These results show that soft computing models provide robust, affordable tools for precision livestock management aimed at mitigating heat stress and safeguarding animal welfare.

Limitations and External Validation

The limitations and external validation of this paper are as follows:
  • Explicit statement of scope: The present dataset represents one Mediterranean region—Titaguas, Spain—during a single summer—June–September 2023. As such, it does not include colder seasons, other housing layouts (as, for instance, composting barns) or different breeds, nor does it capture climatic extremes, such as monsoonal humidity or continental heat waves. While the model performs well on the source farm, its generalizability beyond Mediterranean summer conditions remains to be demonstrated.
  • Potential sources of bias:
    (i)
    Management practices: Shade availability, stocking density, and cooling protocols vary widely across farms; these factors could shift the threshold at which cows seek shade.
    (ii)
    Regional weather patterns: Diurnal THI dynamics in arid or tropical zones differ from those in Mediterranean climates, possibly altering the relative importance of the accumulated vs. the instantaneous THI.
  • Need for external validation: Future work will involve external validation on at least three additional farms. Following the guidelines of Steyerberg [38], we will report calibration curves and domain-transfer metrics.
  • Practical field applications: Finally, the current work stops short of detailing real-time deployment aspects—such as latency budgeting, sensor-fault mitigation, and farmer-oriented user interfaces—because its primary aim is the methodological proof-of-concept. Although preliminary benchmarks show the full inference pipeline runs on basic CPUs in a short time and relies only on readily available temperature and humidity inputs, these engineering questions will be tackled in a dedicated follow-up field study.

Author Contributions

Conceptualization, S.S., D.A.M., R.A., J.M.C., X.D.d.O.A. and F.E.; methodology, S.S., R.A. and J.M.C.; software, S.S., R.A. and D.A.M.; validation, S.S., R.A., D.A.M. and J.M.C.; formal analysis, S.S., R.A. and J.M.C.; investigation, S.S., D.A.M., R.A., J.M.C., X.D.d.O.A. and F.E.; resources, J.M.C. and F.E.; data curation, D.A.M., X.D.d.O.A. and F.E.; writing—original draft preparation, S.S., R.A. and J.M.C.; writing—review and editing, D.A.M., X.D.d.O.A. and F.E.; visualization, S.S., R.A. and J.M.C.; supervision, J.M.C. and F.E.; project administration, J.M.C. All authors have read and agreed to the published version of the manuscript.

Funding

The research of J.M.C. was funded by the Agencia Estatal de Investigación, grant number PID2022-138328OB-C21. The research of R.A. was funded by the Universitat Politècnica de València, Programa de Ayudas de Investigación y Desarrollo (PAID-01-21). The research of D.A.M. was supported by R+D+i project TED2021-130759B-C31, funded by MCIN/AEI/10.13039/501100011033/ and by the “European Union NextGenerationEU/PRTR”. This work has received funding from the European Union’s Horizon Europe research and innovation program under the grant agreement No. 01059609 (Re-Livestock project).
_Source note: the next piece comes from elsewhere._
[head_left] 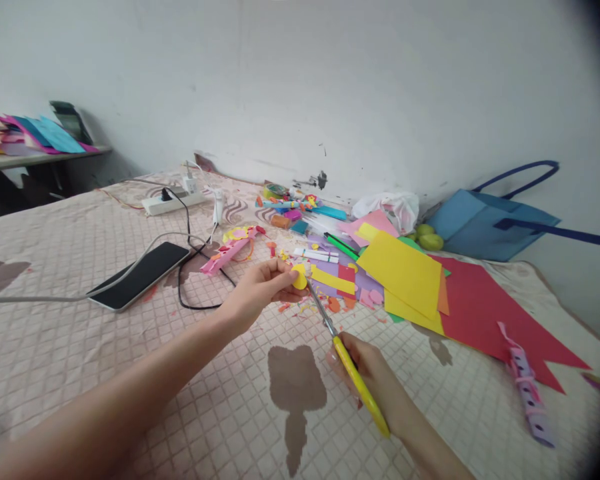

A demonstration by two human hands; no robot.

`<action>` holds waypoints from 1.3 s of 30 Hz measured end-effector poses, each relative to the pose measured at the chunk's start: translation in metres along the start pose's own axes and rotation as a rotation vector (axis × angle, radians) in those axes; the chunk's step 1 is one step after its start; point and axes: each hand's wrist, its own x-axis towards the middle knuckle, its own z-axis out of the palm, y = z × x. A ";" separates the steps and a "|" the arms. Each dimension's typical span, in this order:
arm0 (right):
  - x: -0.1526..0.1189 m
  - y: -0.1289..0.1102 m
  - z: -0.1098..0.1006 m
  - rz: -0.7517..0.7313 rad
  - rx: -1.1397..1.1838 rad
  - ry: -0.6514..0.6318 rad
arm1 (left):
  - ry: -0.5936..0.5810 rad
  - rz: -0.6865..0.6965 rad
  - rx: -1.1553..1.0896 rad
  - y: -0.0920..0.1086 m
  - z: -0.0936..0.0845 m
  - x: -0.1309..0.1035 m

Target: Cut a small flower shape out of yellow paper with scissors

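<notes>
Between the thumb and fingers of my left hand (263, 291) is a small round piece of yellow paper (300, 277). My right hand (367, 365) grips scissors (359, 381) with long yellow handles. Their metal blades point up and to the left and reach the right edge of the yellow piece; whether they are cutting into it, I cannot tell. Just beyond the blades lie a yellow paper strip (334, 281) and purple paper (325, 270). Small paper scraps (334, 305) in orange, pink and yellow are scattered on the cloth beside my left hand.
A smartphone (140, 275) lies at left with cables across it, near a white power strip (173, 203). Yellow sheets (405, 270) and a red sheet (485, 313) spread at right. A blue bag (493, 220) stands by the wall. A decorated pink-purple tube (529, 393) lies front right.
</notes>
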 end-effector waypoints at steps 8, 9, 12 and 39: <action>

Data Availability Statement

The data presented in this study are not publicly available due to privacy concerns. All the algorithms presented in this paper are available in a GitHub repository and can be accessed at the following link: https://github.com/serjj99/CowShadeSeeking.git (accessed on 14 August 2025).

Acknowledgments

The authors acknowledge the technicians of the Titaguas farm, València, for their valuable help in the animal management during the research activities.

Conflicts of Interest

The authors declare no conflicts of interest.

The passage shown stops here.